# How to catch a snapper?



## DougA (Aug 18, 2015)

I've got an in-ground swimming pool that I converted to a koi pond and we had a snapping turtle in it a few years ago. The only way I could get the guy out was to drain it low enough to find him and trap him with a fish net.

Now I've got a bigger one. I've only seen the head but it looks like it will be huge.  It's very elusive and can go underwater for hours.  The water is too murky to see the body or find it when he's down. 

Any ideas besides a gun?  Thought about it but I also thought about the guy who shot the armadillo and the bullet bounced back into his face.
http://www.cbc.ca/news/world/texas-...bullet-ricochets-back-into-his-face-1.3176390


----------



## begreen (Aug 18, 2015)

http://www.motherearthnews.com/real-food/how-to-catch-snapping-turtles-zmaz80jazraw.aspx


----------



## DougA (Aug 18, 2015)

Yup, that's about the size of it by my guess.  I am crazy but not that stupid.


----------



## begreen (Aug 18, 2015)

Find someone in your area that loves to eat turtle and let them catch it.


----------



## 2011 GT/CS (Aug 18, 2015)

Use a treble fish hook and chicken liver for bait and just hope you don't get the liner or a fish.


----------



## sportbikerider78 (Aug 18, 2015)

2011 GT/CS said:


> Use a treble fish hook and chicken liver for bait and just hope you don't get the liner or a fish.



Yup.  Rancid meat on a hook,, on a bobber.


----------



## Jags (Aug 18, 2015)

Or bank pole.  A small sunfish or the likes on a large single hook laid just on the edge (but in the water).  I used to hook the bait through the side. Check on it every couple of hours.

Note: A large snapper has the strength of a D9 Cat.  Use some pretty heavy line on the hook.  Letting them chomp onto a stick insures the "snappy" part is busy, but don't underestimate what those dang claws can do, either.  They really can be a dangerous critter.


----------



## DougA (Aug 18, 2015)

The biggest one I've seen had a shell about 2 1/2 ft.  Looks prehistoric.  They move a lot faster than the video when they really want to.


----------



## gzecc (Aug 19, 2015)

You need to call the "Turtle man", for some live action!


----------



## Warm_in_NH (Aug 19, 2015)

Never wanted them but when I lived in FL they loved a chunk of hot dog on a hook sitting on the bottom. 
Would be fishing for cat fish and would swear I had a whale on the line,the I'd get it close and realize it was a snapper 18" across the shell and angry. Ugly.


----------



## BrotherBart (Aug 19, 2015)

Only dealt with one monster sized one in the stream down from the house years ago. The 240 grain hollow point in the .44 mag kept the neighbors dogs that loved to play in the steam alive. Didn't keep a beaver from gutting one of the dogs though...

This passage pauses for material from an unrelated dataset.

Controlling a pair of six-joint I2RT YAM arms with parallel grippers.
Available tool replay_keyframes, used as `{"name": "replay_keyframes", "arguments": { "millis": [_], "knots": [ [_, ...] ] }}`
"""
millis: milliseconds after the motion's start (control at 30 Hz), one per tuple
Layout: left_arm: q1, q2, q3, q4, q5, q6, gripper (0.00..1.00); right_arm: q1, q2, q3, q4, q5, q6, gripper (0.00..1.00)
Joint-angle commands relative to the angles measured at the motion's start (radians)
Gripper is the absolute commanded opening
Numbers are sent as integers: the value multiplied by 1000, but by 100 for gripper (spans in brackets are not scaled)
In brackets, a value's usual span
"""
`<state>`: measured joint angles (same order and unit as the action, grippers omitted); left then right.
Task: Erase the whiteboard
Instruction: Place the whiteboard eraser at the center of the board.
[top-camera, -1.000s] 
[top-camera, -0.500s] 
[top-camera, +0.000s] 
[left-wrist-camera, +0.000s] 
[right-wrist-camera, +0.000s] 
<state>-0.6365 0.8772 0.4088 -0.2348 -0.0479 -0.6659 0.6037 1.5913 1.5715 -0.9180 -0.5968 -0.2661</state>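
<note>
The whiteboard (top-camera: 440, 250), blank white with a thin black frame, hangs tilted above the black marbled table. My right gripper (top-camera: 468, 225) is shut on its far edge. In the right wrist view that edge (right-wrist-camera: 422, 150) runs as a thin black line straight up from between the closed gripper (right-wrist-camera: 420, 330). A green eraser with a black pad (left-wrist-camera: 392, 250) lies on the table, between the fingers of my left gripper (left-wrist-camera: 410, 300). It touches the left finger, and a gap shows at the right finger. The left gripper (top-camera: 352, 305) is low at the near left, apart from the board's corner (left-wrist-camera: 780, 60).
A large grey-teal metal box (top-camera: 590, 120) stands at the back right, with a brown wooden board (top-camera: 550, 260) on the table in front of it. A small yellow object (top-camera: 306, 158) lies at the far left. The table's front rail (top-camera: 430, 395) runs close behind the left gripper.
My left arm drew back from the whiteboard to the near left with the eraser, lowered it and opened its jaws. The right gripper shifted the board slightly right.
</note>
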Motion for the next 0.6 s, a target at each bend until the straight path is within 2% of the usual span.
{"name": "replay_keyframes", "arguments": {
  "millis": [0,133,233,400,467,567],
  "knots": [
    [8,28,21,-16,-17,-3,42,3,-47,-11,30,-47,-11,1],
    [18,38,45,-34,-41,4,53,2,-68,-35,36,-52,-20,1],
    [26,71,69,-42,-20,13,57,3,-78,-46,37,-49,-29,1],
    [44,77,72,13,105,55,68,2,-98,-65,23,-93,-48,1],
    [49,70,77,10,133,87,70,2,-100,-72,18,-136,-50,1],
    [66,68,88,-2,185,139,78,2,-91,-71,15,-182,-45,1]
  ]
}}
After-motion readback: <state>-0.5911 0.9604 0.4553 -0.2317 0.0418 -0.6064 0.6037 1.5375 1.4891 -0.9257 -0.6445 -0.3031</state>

Catching it is kinda like a dog that chases cars. If you catch it, what ya gonna do with it?


----------



## CrufflerJJ (Aug 21, 2015)

Years ago, I'd see somebody catch snapping turtles ("terkles" as pronounced by some folks) by taking an empty gallon Clorox jug (with cap screwed in place), tie 3-5 feet of STRONG nylon cord to the handle, attach a strong hook to the other end of the cord, bait the hook with something rotten, then chuck it into the pond.  When you see the jug moving around on the surface of the pond, Mr. Turtle is attached to the other end.


----------



## Wildo (Aug 22, 2015)

2x6 when he bites it drag him out.  If he breaks it try a hard wood pole.  If you don't mind hooking it use the above liver method.  Like mentioned above then what?


----------



## DougA (Aug 22, 2015)

Update - haven't seen the guy for a week now.  I think he's gone under to escape the heat. We had that with another snapper.  He'd disappear for weeks.  I found him in the muck at the bottom still very much alive when I drained it.  There is no way to escape the pond, so he's still in there.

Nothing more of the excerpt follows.